Exact copy, no pictures: return all the data below as written.

•••••

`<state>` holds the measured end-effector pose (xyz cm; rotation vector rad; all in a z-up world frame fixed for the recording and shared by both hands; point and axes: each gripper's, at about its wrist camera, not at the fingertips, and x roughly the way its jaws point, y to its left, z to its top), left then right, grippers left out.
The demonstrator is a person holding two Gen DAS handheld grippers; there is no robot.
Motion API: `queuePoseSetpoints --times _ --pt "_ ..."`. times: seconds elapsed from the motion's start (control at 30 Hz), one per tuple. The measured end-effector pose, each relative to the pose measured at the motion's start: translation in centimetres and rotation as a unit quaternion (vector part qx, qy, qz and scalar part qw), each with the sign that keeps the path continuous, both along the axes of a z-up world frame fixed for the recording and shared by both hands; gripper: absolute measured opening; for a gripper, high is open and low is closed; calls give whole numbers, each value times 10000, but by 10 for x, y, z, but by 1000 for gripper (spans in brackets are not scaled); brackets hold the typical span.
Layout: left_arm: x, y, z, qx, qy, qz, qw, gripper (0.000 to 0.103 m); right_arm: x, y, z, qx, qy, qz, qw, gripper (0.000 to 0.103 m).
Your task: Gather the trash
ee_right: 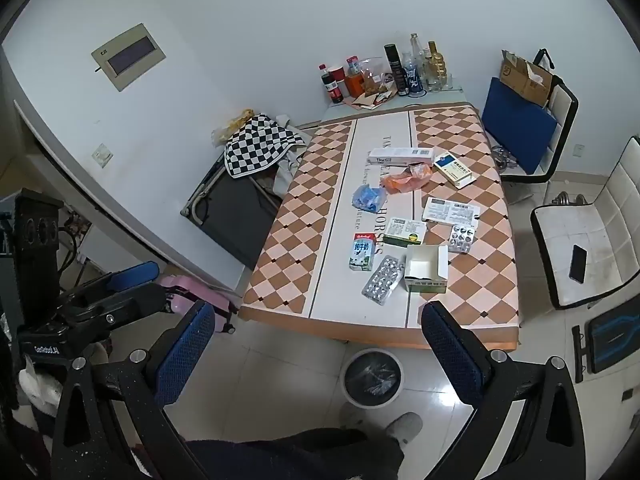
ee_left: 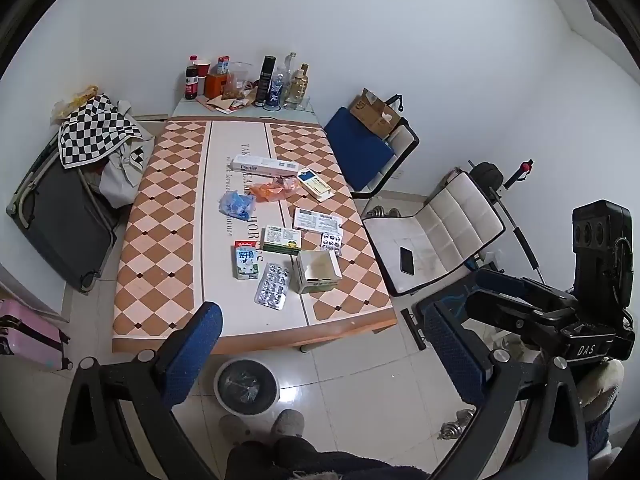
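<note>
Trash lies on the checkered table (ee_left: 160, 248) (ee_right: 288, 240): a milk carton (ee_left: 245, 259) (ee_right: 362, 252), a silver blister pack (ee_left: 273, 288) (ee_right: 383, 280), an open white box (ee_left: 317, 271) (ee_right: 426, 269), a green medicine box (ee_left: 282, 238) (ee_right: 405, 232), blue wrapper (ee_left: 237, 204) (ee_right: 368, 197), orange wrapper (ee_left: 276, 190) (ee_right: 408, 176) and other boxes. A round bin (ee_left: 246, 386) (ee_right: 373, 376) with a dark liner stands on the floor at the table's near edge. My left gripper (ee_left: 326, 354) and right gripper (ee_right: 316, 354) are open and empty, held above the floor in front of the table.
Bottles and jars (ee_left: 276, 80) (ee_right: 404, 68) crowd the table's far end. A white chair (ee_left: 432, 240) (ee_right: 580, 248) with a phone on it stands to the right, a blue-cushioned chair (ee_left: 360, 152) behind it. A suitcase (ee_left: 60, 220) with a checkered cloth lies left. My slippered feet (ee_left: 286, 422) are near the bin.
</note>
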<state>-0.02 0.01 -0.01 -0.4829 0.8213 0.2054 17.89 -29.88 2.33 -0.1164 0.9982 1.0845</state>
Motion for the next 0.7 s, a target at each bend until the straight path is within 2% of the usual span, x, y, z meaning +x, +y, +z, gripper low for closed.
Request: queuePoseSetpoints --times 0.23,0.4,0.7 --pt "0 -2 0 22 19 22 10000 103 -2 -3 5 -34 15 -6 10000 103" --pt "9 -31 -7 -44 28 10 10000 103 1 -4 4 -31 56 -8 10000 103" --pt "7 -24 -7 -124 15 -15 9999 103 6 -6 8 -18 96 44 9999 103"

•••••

Answer:
`<state>` holds the measured end-effector pose (xyz cm; rotation vector rad; all in a z-up world frame fixed for the recording and shared by both hands; point and axes: each gripper's, at about its wrist camera, not at the fingertips, and x roughly the way its jaws point, y to its left, z to its top), left then right, grippers left out.
The demonstrator is a person holding two Gen DAS handheld grippers; there is no robot.
Motion API: `queuePoseSetpoints --times _ --pt "_ ..."`. times: seconds elapsed from the motion's start (control at 30 Hz), one per tuple. The measured end-effector pose, each relative to the pose measured at the motion's start: translation in centimetres and rotation as a unit quaternion (vector part qx, qy, qz and scalar part qw), each with the sign that keeps the path continuous, both along the axes of a z-up world frame fixed for the recording and shared by both hands; gripper: absolute measured opening; for a gripper, high is open and low is closed; calls give whole numbers, each value times 10000, but by 10 for x, y, z, but by 1000 for gripper (spans in brackets are not scaled); brackets hold the typical span.
Layout: left_arm: x, y, z, qx, qy, qz, qw, gripper (0.000 to 0.103 m); right_arm: x, y, z, qx, qy, qz, qw, gripper (0.000 to 0.103 m).
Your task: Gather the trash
ee_right: 
ee_left: 
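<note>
Trash lies on the checkered table (ee_left: 160, 248) (ee_right: 288, 240): a milk carton (ee_left: 245, 259) (ee_right: 362, 252), a silver blister pack (ee_left: 273, 288) (ee_right: 383, 280), an open white box (ee_left: 317, 271) (ee_right: 426, 269), a green medicine box (ee_left: 282, 238) (ee_right: 405, 232), blue wrapper (ee_left: 237, 204) (ee_right: 368, 197), orange wrapper (ee_left: 276, 190) (ee_right: 408, 176) and other boxes. A round bin (ee_left: 246, 386) (ee_right: 373, 376) with a dark liner stands on the floor at the table's near edge. My left gripper (ee_left: 326, 354) and right gripper (ee_right: 316, 354) are open and empty, held above the floor in front of the table.
Bottles and jars (ee_left: 276, 80) (ee_right: 404, 68) crowd the table's far end. A white chair (ee_left: 432, 240) (ee_right: 580, 248) with a phone on it stands to the right, a blue-cushioned chair (ee_left: 360, 152) behind it. A suitcase (ee_left: 60, 220) with a checkered cloth lies left. My slippered feet (ee_left: 286, 422) are near the bin.
</note>
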<state>-0.02 0.01 -0.01 -0.4829 0.8213 0.2054 17.89 -29.88 2.33 -0.1164 0.9982 1.0845</state>
Motion for the next 0.7 s, a target at each bend until the straight path is within 2% of the usual span, x, y, z meaning +x, +y, +z, gripper low for closed.
Request: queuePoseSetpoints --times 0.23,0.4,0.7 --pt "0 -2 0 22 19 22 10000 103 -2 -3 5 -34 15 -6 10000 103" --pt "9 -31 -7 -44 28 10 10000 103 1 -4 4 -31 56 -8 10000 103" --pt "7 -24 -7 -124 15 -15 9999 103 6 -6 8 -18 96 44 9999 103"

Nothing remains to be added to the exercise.